TO DO
What you write must be the listing below in full, word for word, minus its pictures.

........

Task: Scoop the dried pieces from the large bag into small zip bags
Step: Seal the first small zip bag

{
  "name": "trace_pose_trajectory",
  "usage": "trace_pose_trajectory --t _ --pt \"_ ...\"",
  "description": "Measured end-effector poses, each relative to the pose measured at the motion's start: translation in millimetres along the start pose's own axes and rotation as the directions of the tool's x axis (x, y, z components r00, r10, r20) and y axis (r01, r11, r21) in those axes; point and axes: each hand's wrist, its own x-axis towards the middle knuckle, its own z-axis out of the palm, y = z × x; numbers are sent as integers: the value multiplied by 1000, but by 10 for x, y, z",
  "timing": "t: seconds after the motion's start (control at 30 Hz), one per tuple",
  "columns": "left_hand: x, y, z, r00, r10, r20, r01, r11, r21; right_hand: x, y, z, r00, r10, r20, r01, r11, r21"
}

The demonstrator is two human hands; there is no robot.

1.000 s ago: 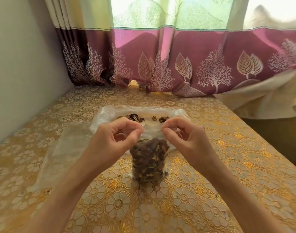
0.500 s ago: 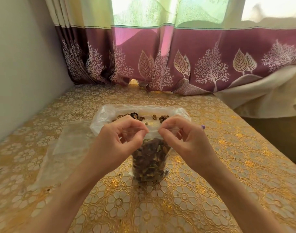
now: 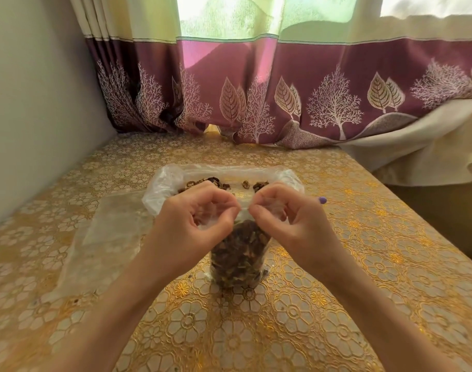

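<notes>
While my left hand [image 3: 194, 226] and right hand [image 3: 285, 221] each pinch the top edge of the zip bag [image 3: 238, 261], it stands full on the table [image 3: 363, 264]. Thin, slippery film, so I'd grip only its strip. Behind sits the large bag [image 3: 165, 181], nearly empty.

Upper part of the small bag [image 3: 238, 260], including its zip edge, hidden behind the two hands: left hand [image 3: 194, 224], right hand [image 3: 288, 221]. Near rim of the large bag [image 3: 162, 189] beyond them likewise covered. Both forearms cut off by the bottom edge. Desk [image 3: 363, 264] cut off left, right and below. Clear plastic [image 3: 100, 237] left of the hands: outline too faint to trace.
</notes>
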Motion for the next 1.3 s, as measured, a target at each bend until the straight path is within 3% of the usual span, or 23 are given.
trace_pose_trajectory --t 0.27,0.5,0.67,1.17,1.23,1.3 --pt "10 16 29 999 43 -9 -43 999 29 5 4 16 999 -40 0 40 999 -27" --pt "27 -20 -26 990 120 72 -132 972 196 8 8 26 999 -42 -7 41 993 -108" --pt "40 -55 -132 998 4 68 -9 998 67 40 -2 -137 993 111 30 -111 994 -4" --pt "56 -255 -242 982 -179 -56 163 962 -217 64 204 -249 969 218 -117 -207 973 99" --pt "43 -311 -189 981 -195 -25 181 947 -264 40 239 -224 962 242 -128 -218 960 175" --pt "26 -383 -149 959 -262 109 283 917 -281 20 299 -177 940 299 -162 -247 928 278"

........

EXERCISE RESULT
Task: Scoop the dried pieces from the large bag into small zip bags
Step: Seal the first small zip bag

{
  "name": "trace_pose_trajectory",
  "usage": "trace_pose_trajectory --t _ --pt \"_ ...\"",
  "description": "Measured end-effector poses, each relative to the pose measured at the motion's start: translation in millimetres along the start pose's own axes and rotation as the directions of the tool's x axis (x, y, z components r00, r10, r20) and y axis (r01, r11, r21) in those axes; point and axes: each hand's wrist, its own x-axis towards the middle knuckle, its own z-axis out of the palm, y = z × x; numbers are sent as integers: the value multiplied by 1000, but by 10 for x, y, z",
  "timing": "t: seconds after the motion's start (control at 30 Hz), one per tuple",
  "columns": "left_hand: x, y, z, r00, r10, r20, r01, r11, r21; right_hand: x, y, z, r00, r10, r20, r01, r11, r21"
}

The demonstrator is two human hands; there is no robot.

1.000 s ago: 
0.500 s ago: 
now: 

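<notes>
While my left hand [image 3: 194, 226] and right hand [image 3: 285, 221] each pinch the top edge of the zip bag [image 3: 238, 261], it stands full on the table [image 3: 363, 264]. Thin, slippery film, so I'd grip only its strip. Behind sits the large bag [image 3: 165, 181], nearly empty.

Upper part of the small bag [image 3: 238, 260], including its zip edge, hidden behind the two hands: left hand [image 3: 194, 224], right hand [image 3: 288, 221]. Near rim of the large bag [image 3: 162, 189] beyond them likewise covered. Both forearms cut off by the bottom edge. Desk [image 3: 363, 264] cut off left, right and below. Clear plastic [image 3: 100, 237] left of the hands: outline too faint to trace.
</notes>
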Motion for the next 1.3 s, as measured, a target at each bend until the straight path is within 3% of the usual span, or 23 are given.
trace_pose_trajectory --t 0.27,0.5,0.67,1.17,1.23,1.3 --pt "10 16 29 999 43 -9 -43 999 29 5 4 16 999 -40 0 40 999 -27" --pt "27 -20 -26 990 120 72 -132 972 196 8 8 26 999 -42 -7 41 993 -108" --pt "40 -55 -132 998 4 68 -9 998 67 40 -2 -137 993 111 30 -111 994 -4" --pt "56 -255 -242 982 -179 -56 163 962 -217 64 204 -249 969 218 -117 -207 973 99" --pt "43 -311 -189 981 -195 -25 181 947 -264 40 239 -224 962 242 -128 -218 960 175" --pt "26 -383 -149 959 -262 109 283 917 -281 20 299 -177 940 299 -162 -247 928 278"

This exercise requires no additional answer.